What rights are owed to asylum seekers? In general refugees are owed some form of inclusion in a safe country where they can reorient their future and rebuild their lives. Their precise moral entitlements, however, depends on the kind of membership repair necessary to reinstitute their international political status. Depending on the reasons for their flight the specific way their political bond has been ruptured, Owen (2020) argues, this protection may take a temporary form or may require a permanent solution. “Asylum refugees” are fleeing from persecution by their own state. Their citizenship is being refuted and thus are in need of a new political bond, full permanent membership, i.e. citizenship in a new state. “Sanctuary refugees” instead, are fleeing from warzones and generalized disorder. The state has left them unprotected from severe harm and their citizenship should therefore be seen as ineffective. What is owed to them is sanctuary, a safe place that temporarily substitutes the protection of their essential rights of citizenship, until their country of origin is safe to return to (Owen, 2020).
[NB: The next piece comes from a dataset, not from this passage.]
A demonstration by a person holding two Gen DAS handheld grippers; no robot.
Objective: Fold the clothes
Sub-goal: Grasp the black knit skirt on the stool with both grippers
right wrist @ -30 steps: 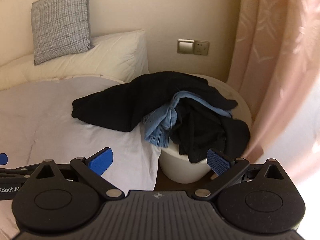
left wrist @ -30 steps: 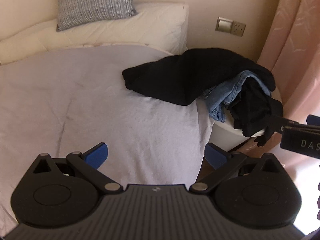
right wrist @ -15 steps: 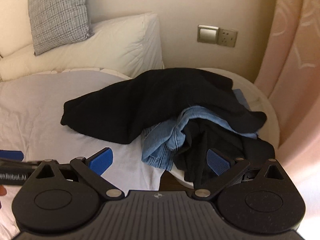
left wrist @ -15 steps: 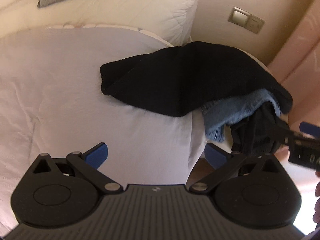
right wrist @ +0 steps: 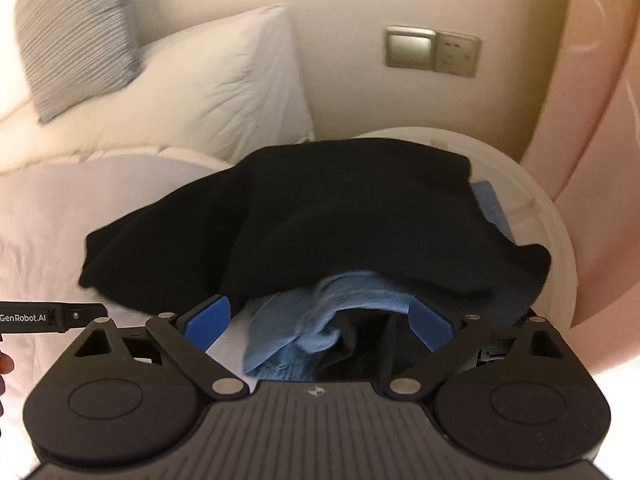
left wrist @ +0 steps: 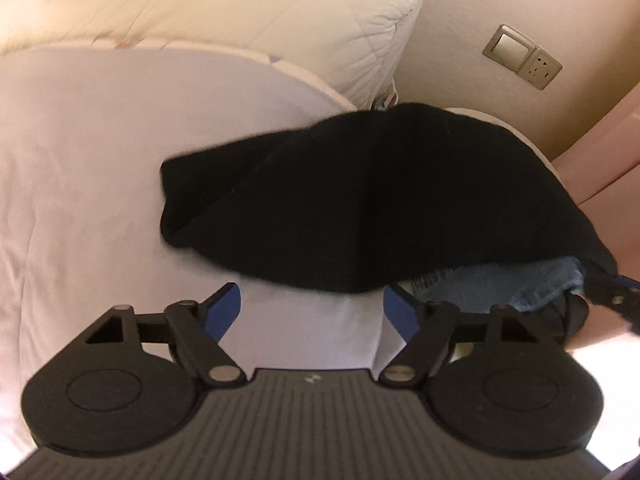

Regarding the rights of asylum seekers, part of what causes the dilemma from the point of view of the host state is uncertainty of the outcome. During the adjudication phase we do not yet know if an asylum seeker will qualify for refugee status (asylum refugee), temporary protection (sanctuary refugee) or does not have a moral claim at all to international protection (failed asylum seeker). So what rights are owed to asylum seekers during the asylum process? We argue that asylum seekers’ entitlements are morally on a par with sanctuary refugees in need of temporary, but robust protection. Sanctuary refugees require international protection until their country undergoes a positive regime change and is safe to return to, which renders their ground for protection void. Despite their time-limited presence in the territory, membership repair requires a rather robust set of social and economic rights, including the right to work, access to education and medical care. They might not need a new citizenship with a full package of political rights, but they do need to be able to experience themselves as effective social agents in their immediate environment (Owen, 2020).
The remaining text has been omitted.